Malloy proposed the same law change in September during his re-election campaign. Several Democratic federal lawmakers, including Connecticut Sens. Richard Blumenthal and Chris Murphy, are backing a similar federal proposal.

myrecordjournal.com reports that Connecticut’s Senators and other Democrats (surprise!) want to deep-six due process nationwide. There’s no disguising – only justifying – what they’re up to.

Temporary restraining orders generally are in place for two weeks until a hearing is held before a judge to allow the subjects of such orders to contest them. Pierre said temporary orders and other legal filings can be triggers [sic] to violence and a gun ban is needed in the two weeks before the orders become permanent.

“When a woman leaves her abuser, that period of time is the most dangerous time,” Pierre said. “It’s very dangerous. The person (abuser) realizes they’ve lost control of the situation. If something bad is going to happen, it’s going to happen during that time period.”

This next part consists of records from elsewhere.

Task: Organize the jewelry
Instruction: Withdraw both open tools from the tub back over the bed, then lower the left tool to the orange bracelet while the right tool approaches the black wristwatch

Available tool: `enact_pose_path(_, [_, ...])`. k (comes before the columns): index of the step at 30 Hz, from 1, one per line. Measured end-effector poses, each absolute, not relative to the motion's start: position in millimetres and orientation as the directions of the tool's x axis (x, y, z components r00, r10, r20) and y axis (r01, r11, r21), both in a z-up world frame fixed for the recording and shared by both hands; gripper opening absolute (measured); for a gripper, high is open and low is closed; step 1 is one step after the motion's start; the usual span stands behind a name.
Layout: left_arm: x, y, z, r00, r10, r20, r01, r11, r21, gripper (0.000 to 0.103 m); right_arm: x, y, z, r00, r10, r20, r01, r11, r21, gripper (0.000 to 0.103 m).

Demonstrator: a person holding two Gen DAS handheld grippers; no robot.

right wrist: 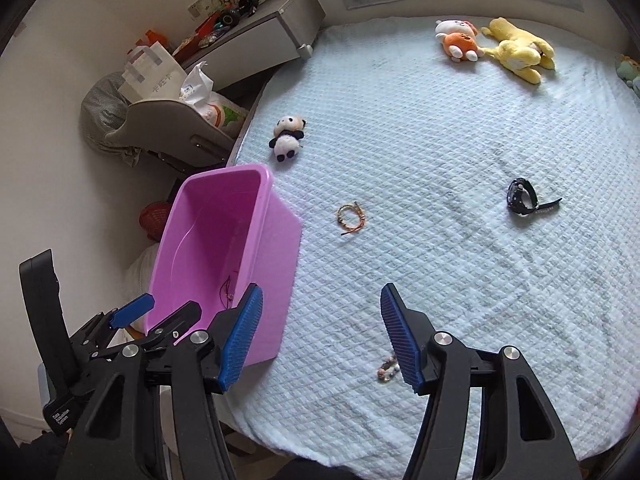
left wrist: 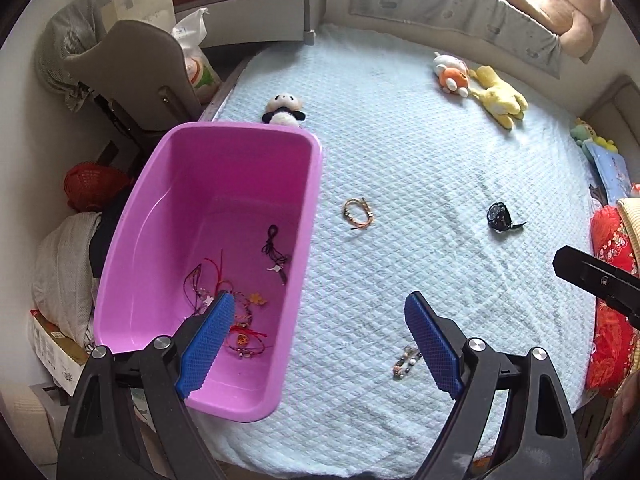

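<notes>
- The left gripper [left wrist: 318,344] hangs with jaws wide apart and nothing between the pads; one blue pad sits over the bin's inside, the other over the bed.
- The right gripper [right wrist: 322,336] is likewise spread and empty. Its view catches the left gripper [right wrist: 132,316] at the lower left beside the bin; the left view shows only a black piece of the right one at its right edge.
- A bead bracelet [left wrist: 406,361] lies on the bed [left wrist: 400,152] near its near edge, just beside a pad in both views; the right pad half covers it in the right view [right wrist: 387,368].
- The pink bin [left wrist: 208,184] stands at the bed's near left corner. The left view looks straight in: a tangle of red string bracelets [left wrist: 244,336] and a black cord [left wrist: 274,246] on its floor. The right view sees mostly the outer wall [right wrist: 276,280] and a scrap of red string.
- Mid-bed, a gold bracelet [left wrist: 359,213] lies near the bin, well apart from a black watch [left wrist: 499,217] toward the right edge.
- Farther, a panda toy [left wrist: 285,110] is by the left edge behind the bin.
- An orange toy [left wrist: 452,74] touches a yellow toy [left wrist: 500,96] near the far edge.
- Only the left view shows a big bear [left wrist: 568,4] on the sill.
</notes>
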State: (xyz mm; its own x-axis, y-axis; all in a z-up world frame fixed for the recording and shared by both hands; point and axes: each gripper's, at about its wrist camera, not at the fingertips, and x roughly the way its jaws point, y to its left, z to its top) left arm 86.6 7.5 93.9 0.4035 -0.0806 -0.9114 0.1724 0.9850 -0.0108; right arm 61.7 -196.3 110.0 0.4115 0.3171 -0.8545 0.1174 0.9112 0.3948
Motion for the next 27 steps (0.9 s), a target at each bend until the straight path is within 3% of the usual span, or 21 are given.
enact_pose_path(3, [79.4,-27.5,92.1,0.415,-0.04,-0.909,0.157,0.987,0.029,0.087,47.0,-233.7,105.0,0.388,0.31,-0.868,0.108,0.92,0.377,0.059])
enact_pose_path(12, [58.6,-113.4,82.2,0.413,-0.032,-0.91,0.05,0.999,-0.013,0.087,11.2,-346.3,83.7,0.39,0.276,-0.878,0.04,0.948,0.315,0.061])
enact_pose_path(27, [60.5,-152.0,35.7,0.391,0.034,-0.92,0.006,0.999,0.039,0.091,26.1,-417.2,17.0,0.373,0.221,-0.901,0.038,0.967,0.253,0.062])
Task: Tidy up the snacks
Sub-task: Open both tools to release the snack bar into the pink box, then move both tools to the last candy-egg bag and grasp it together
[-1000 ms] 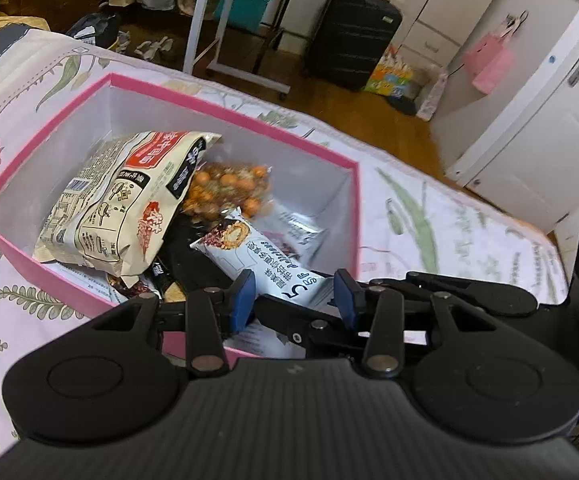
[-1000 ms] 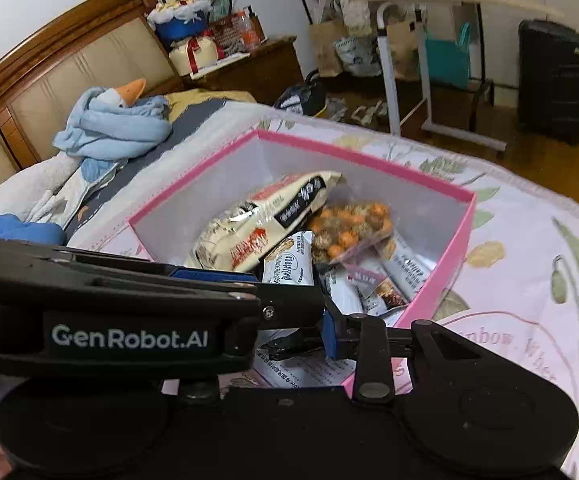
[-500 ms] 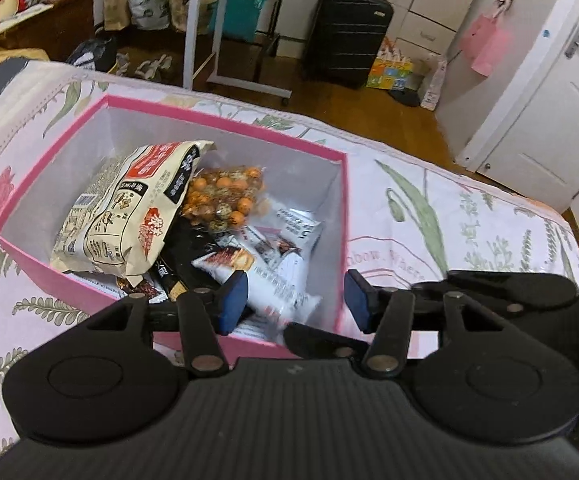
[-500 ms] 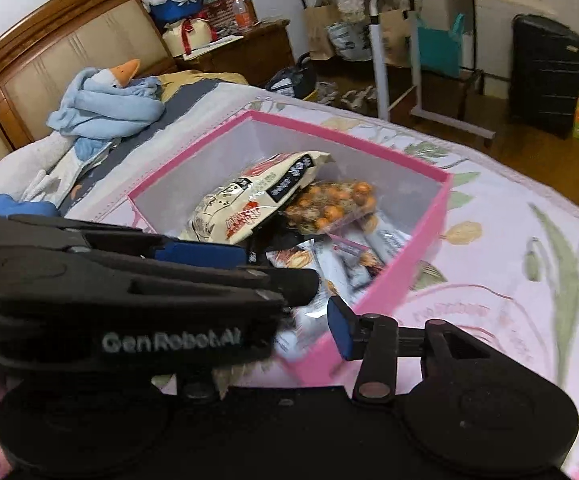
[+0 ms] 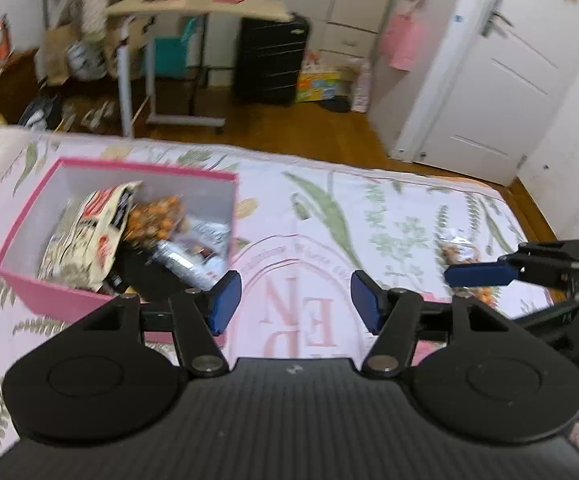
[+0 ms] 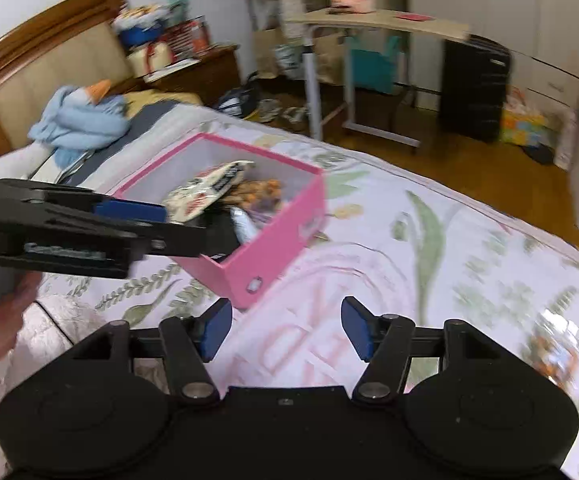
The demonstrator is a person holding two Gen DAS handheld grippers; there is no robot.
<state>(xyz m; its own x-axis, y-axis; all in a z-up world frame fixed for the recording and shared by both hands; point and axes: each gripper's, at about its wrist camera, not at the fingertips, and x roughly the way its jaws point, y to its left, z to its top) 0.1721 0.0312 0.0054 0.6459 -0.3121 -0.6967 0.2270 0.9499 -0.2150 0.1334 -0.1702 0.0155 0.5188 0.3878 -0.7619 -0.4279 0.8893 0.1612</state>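
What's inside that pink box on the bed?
The pink box holds snack packets: a large cream bag on the pile, a clear bag of orange snacks, and small silvery packets. Whatever lies under them, and the box's floor, is covered.

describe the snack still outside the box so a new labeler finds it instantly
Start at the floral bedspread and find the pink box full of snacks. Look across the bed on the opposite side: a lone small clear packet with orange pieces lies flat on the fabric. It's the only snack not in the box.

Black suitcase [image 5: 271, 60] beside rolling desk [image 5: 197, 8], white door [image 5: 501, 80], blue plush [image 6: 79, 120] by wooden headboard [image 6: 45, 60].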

There ought to be a law to protect these women (never men, of course)! Oh wait, there is. A restraining order. But…guns! Never mind any other potential weapon. We have to remove guns from these guilty-until-proven-innocent guys for two weeks (goodbye property). While we’re at it, why not lock the guys away somewhere where they can’t get ahold of a gun (goodbye liberty). Oh what the hell, why don’t we just kill them (sayonara life). Fifth Amendment that.

Never mind all that. There’s statistical proof that Connecticut needs this law. Or not.

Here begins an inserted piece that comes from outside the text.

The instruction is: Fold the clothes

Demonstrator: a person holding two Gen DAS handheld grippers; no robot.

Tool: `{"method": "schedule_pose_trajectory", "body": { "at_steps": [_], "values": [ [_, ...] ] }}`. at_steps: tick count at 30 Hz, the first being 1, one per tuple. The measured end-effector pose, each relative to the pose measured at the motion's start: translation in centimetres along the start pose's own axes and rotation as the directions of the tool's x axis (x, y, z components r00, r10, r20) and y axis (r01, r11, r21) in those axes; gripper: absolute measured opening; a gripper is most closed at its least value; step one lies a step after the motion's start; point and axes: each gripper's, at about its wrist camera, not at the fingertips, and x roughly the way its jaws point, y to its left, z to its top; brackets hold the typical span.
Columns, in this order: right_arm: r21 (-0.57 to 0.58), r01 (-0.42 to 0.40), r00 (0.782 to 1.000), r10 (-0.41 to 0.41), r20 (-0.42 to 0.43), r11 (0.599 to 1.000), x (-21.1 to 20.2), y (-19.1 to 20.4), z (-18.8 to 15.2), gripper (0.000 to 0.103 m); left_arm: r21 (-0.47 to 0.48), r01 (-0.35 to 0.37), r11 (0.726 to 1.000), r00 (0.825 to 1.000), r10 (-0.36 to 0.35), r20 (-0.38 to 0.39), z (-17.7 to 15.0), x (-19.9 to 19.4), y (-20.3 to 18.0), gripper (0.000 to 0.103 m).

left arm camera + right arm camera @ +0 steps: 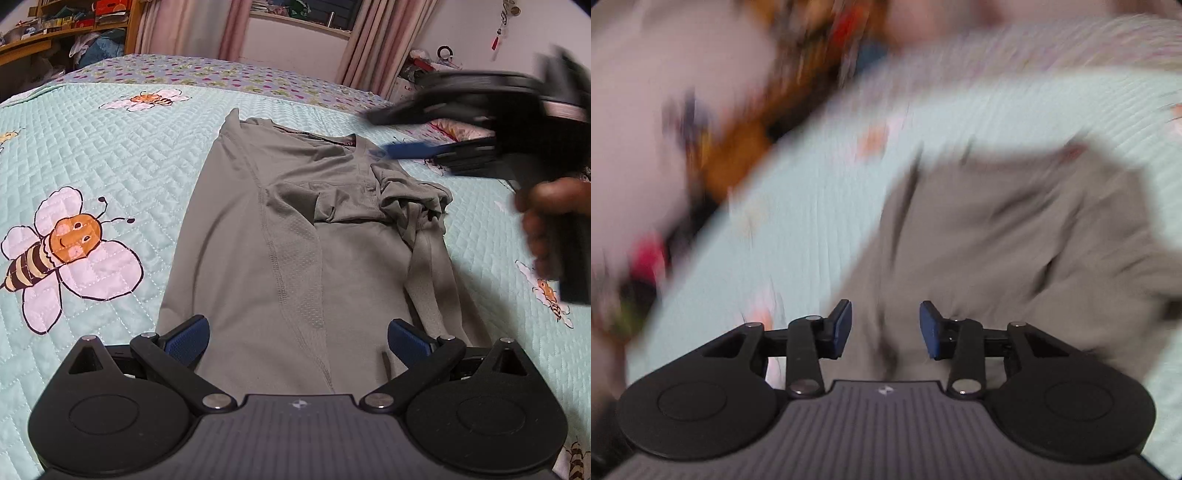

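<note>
Lying lengthwise ahead of the spread, empty left gripper (298, 341) jaws, the grey shirt (295, 236) sits nearer them than the right gripper (885, 328), likewise parted and empty.

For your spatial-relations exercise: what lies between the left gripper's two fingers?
The grey shirt on the quilt spans the left gripper's gap, unpinched, in the left wrist view.

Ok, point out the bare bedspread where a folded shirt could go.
The widest free patch is the mint quilted bedspread left of the grey long-sleeved shirt, around the big embroidered bee. A narrower strip lies beyond the collar, before the floral border. The right side is crowded: bunched sleeve, right gripper, hand.
</note>
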Motion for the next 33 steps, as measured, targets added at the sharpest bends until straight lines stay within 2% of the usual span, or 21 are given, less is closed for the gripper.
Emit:
{"method": "schedule_pose_trajectory", "body": {
  "at_steps": [1,2,4,7,9,13,15,16,18,19,21,22,25,27,28,30,31,32,33],
  "values": [
    [0.019,0.051,0.996,-0.053,0.072,0.999,-1.8,-0.8,0.3,0.057,-0.003,0.002,1.000,1.000,-0.002,0.000,0.0,0.0,0.0,0.102],
    [0.064,0.099,0.989,-0.106,0.107,0.993,-3.0,-1.9,0.3,0.063,-0.004,0.001,1.000,1.000,-0.001,0.001,0.0,0.0,0.0,0.102],
    [0.172,0.185,0.966,-0.212,0.150,0.968,-5.2,-4.6,0.1,0.065,0.003,-0.006,1.000,1.000,0.006,0.002,-0.1,0.0,-0.2,0.102],
    [0.377,0.178,0.964,-0.238,0.118,0.909,-6.0,-8.6,-1.5,0.065,0.017,-0.018,1.000,1.000,0.018,0.005,-0.2,0.0,-0.5,0.102],
    [0.418,0.213,0.954,-0.281,0.107,0.883,-5.9,-9.9,-2.5,0.065,0.025,-0.025,0.999,1.000,0.025,0.006,-0.3,0.1,-0.6,0.102],
    [0.457,0.196,0.958,-0.270,0.102,0.868,-4.3,-12.3,-3.3,0.066,0.044,-0.041,0.998,0.999,0.040,0.010,-0.4,0.3,-0.8,0.102],
    [0.442,0.176,0.960,-0.253,0.122,0.880,-3.7,-12.6,-2.9,0.067,0.056,-0.051,0.997,0.999,0.051,0.012,-0.4,0.3,-1.0,0.102],
    [0.432,0.165,0.961,-0.244,0.133,0.887,-3.4,-12.7,-2.7,0.071,0.060,-0.055,0.997,0.998,0.055,0.012,-0.5,0.4,-1.1,0.102],
    [0.411,0.149,0.968,-0.217,0.125,0.899,-2.7,-13.1,-2.3,0.071,0.069,-0.063,0.996,0.998,0.062,0.013,-0.5,0.4,-1.2,0.102],
    [0.392,0.157,0.968,-0.220,0.120,0.907,-2.5,-13.1,-2.1,0.066,0.070,-0.064,0.996,0.998,0.063,0.013,-0.5,0.4,-1.3,0.102],
    [0.327,0.181,0.970,-0.223,0.095,0.928,-2.5,-12.6,-1.4,0.033,0.069,-0.063,0.996,0.998,0.062,0.013,-0.5,0.4,-1.2,0.102],
    [0.305,0.181,0.972,-0.217,0.087,0.935,-2.6,-12.3,-1.1,0.005,0.066,-0.060,0.996,0.998,0.060,0.012,-0.5,0.4,-1.2,0.102],
    [0.224,0.191,0.975,-0.212,0.072,0.956,-2.9,-10.6,-0.2,0.006,0.048,-0.045,0.998,0.999,0.044,0.010,-0.3,0.3,-0.8,0.102],
    [0.166,0.245,0.965,-0.257,0.056,0.955,-2.7,-9.3,0.7,0.006,0.036,-0.034,0.999,0.999,0.034,0.010,-0.2,0.2,-0.6,0.102],
    [0.130,0.282,0.958,-0.286,0.013,0.951,-2.2,-8.9,0.9,0.009,0.031,-0.029,0.999,1.000,0.029,0.010,-0.2,0.2,-0.6,0.102],
    [0.048,0.353,0.933,-0.348,-0.089,0.934,-1.1,-8.3,1.2,0.024,0.033,-0.030,0.999,1.000,0.029,0.012,-0.2,0.2,-0.6,0.102],
    [0.031,0.378,0.921,-0.373,-0.111,0.925,-0.9,-8.1,1.2,0.036,0.035,-0.031,0.999,0.999,0.031,0.012,-0.3,0.2,-0.7,0.102],
    [0.026,0.416,0.907,-0.412,-0.091,0.909,-1.2,-7.7,1.4,0.042,0.038,-0.034,0.999,0.999,0.033,0.012,-0.3,0.3,-0.7,0.102],
    [0.010,0.446,0.894,-0.445,-0.046,0.895,-1.8,-7.0,1.6,0.044,0.039,-0.035,0.999,0.999,0.034,0.012,-0.3,0.3,-0.8,0.102]
  ]
}}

There have been about 14 domestic violence homicides each year over the past decade in the state, with guns used in nearly 40 percent of the deaths, according to the Connecticut Coalition Against Domestic Violence. They are among about 20,000 family violence incidents in the state each year. State judges issue about 9,000 restraining orders a year, according to the coalition.

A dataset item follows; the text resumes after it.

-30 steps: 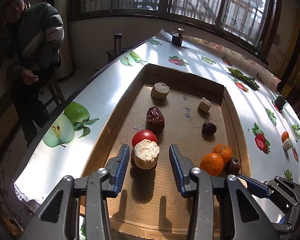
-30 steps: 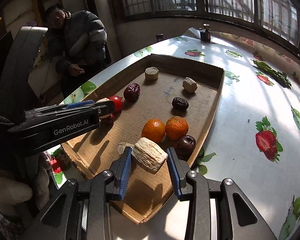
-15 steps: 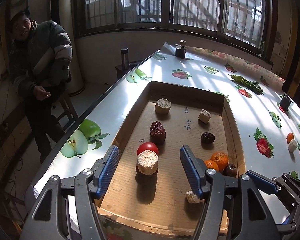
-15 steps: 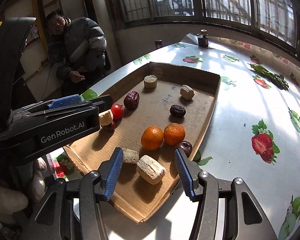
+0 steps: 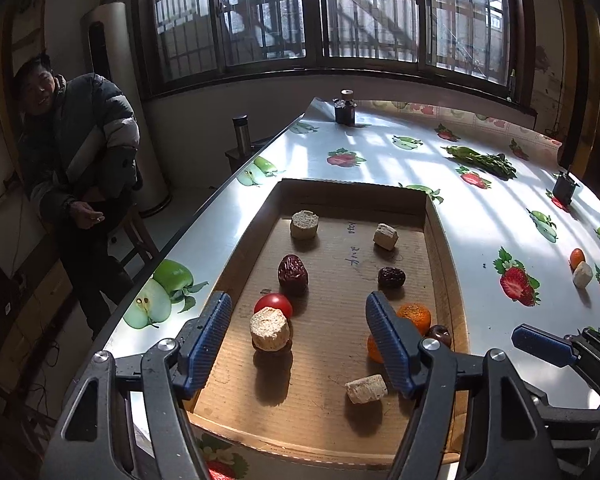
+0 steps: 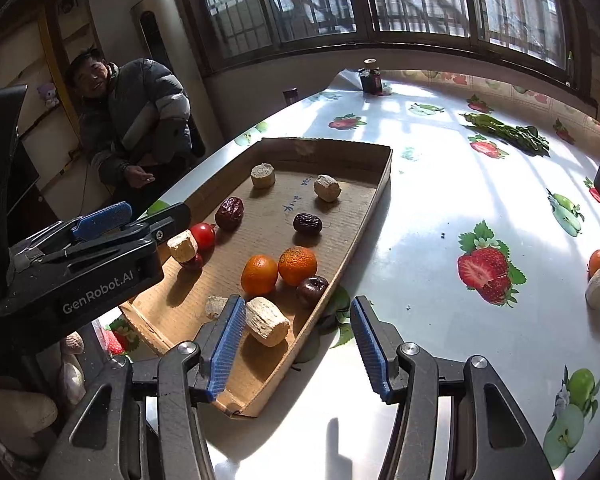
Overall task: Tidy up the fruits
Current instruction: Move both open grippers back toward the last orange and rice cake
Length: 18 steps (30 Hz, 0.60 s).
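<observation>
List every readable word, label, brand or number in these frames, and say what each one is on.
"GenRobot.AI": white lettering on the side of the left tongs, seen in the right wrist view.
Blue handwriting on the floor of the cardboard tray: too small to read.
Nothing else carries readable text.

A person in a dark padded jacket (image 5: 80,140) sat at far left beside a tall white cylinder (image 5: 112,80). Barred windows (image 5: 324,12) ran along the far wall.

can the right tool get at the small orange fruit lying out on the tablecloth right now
Probably yes: the small orange fruit sits on bare tablecloth outside the cardboard tray, nothing between it and the open right tool. Only a pale chunk touching it crowds the grasp.
</observation>
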Each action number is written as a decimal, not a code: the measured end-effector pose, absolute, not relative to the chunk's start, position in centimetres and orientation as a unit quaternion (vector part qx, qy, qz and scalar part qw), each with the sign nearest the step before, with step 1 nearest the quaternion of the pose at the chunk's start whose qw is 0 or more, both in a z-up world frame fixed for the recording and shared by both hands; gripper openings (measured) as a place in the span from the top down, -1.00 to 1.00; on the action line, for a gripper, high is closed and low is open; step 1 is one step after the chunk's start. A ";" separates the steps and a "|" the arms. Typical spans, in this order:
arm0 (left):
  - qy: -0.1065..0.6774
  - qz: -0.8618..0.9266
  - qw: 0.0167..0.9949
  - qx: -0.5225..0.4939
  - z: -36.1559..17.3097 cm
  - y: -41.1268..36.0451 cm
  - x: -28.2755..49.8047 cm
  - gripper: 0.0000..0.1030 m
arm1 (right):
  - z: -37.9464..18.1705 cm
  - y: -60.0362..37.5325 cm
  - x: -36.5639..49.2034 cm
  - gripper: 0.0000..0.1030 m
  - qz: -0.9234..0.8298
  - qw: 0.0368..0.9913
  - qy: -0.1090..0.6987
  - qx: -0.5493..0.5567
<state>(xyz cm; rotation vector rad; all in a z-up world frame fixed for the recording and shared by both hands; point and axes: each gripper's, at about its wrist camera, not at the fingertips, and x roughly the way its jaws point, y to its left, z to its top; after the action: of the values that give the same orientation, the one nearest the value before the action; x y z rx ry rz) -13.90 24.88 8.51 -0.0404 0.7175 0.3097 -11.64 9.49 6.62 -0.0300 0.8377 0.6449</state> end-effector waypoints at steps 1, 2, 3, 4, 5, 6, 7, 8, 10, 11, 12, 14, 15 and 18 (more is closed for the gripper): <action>0.350 0.150 0.925 -0.018 8.6 24.6 -13.8 -0.35 | 6.7 9.1 -11.6 -0.15 0.305 0.864 0.400 -0.012; 0.350 0.148 0.925 -0.016 8.7 24.3 -13.8 -0.35 | 6.7 8.6 -11.5 -0.15 0.301 0.866 0.400 -0.011; 0.350 0.145 0.925 -0.014 8.8 24.0 -13.7 -0.35 | 6.8 8.1 -11.3 -0.15 0.296 0.867 0.400 -0.008; 0.350 0.143 0.926 -0.012 8.9 23.7 -13.7 -0.35 | 6.9 7.6 -11.2 -0.15 0.291 0.869 0.400 -0.006; 0.350 0.140 0.926 -0.009 9.0 23.3 -13.6 -0.35 | 7.0 6.9 -11.0 -0.15 0.286 0.870 0.401 -0.002; 0.349 0.135 0.927 -0.006 9.1 22.9 -13.6 -0.35 | 7.0 6.2 -10.8 -0.15 0.281 0.872 0.401 0.001; 0.349 0.130 0.928 -0.003 9.3 22.4 -13.6 -0.35 | 7.2 5.4 -10.6 -0.14 0.275 0.874 0.401 0.006; 0.349 0.124 0.929 -0.001 9.4 22.0 -13.5 -0.35 | 7.3 4.4 -10.5 -0.14 0.269 0.876 0.401 0.010; 0.350 0.108 0.931 0.002 9.8 21.0 -13.2 -0.35 | 7.7 2.5 -10.0 -0.14 0.255 0.880 0.400 0.019; 0.350 0.099 0.931 0.002 9.9 20.5 -13.1 -0.35 | 8.0 1.3 -9.7 -0.14 0.245 0.884 0.398 0.023; 0.351 0.089 0.932 0.004 10.0 19.9 -13.0 -0.35 | 8.3 0.0 -9.4 -0.14 0.232 0.889 0.394 0.027; 0.352 0.072 0.933 0.007 10.1 18.8 -12.6 -0.35 | 9.1 -3.1 -8.7 -0.14 0.202 0.899 0.387 0.037; 0.353 0.063 0.933 0.008 10.0 18.1 -12.4 -0.36 | 9.4 -4.7 -8.3 -0.14 0.187 0.903 0.384 0.044; 0.362 0.031 0.932 0.008 9.8 16.0 -11.6 -0.36 | 10.3 -10.3 -6.9 -0.14 0.131 0.913 0.380 0.069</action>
<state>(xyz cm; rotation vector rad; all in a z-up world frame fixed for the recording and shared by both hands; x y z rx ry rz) -11.57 15.99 9.80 0.0156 0.7402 0.0640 -6.89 -10.33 10.28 0.1424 0.7837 0.2698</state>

The Constitution State’s “victim advocate” and gun control advocates want to to ditch its citizens’ Constitutional protections because of 56 women? Out of 200,000 “violent incidents” and 90,000 restraining orders? As TTAG commentator mark_anthony_78 points out below the number of women killed in firearms-related domestic violence homicides in the last decade represents 0.028% of the total “violent” incidents.

Two questions: what about the weapons (or lack thereof) used in the majority – 60 percent – of these domestic violence homicides? And is there something else at work here, other than protecting female (not male?) domestic abuse accusers from firearms-related homicides? I’m thinking yes. Yes there is.

It gets worse . . .

[State Undersecretary for Criminal Justice Policy and Planning Michael] Lawlor also said state and local police have been training in recent months to better assess domestic disputes to see if anyone is in danger, including checking access to guns and determining if legal actions were filed recently.

Memo to gun-owning men (and women) in Connecticut: it’s a trap! On every level you can possibly imagine. Meanwhile, pity your ballistic brethren in California waiting/hoping for the courts to strike down the deeply unconstitutional Gun Violence Restraining Order and its PC clones.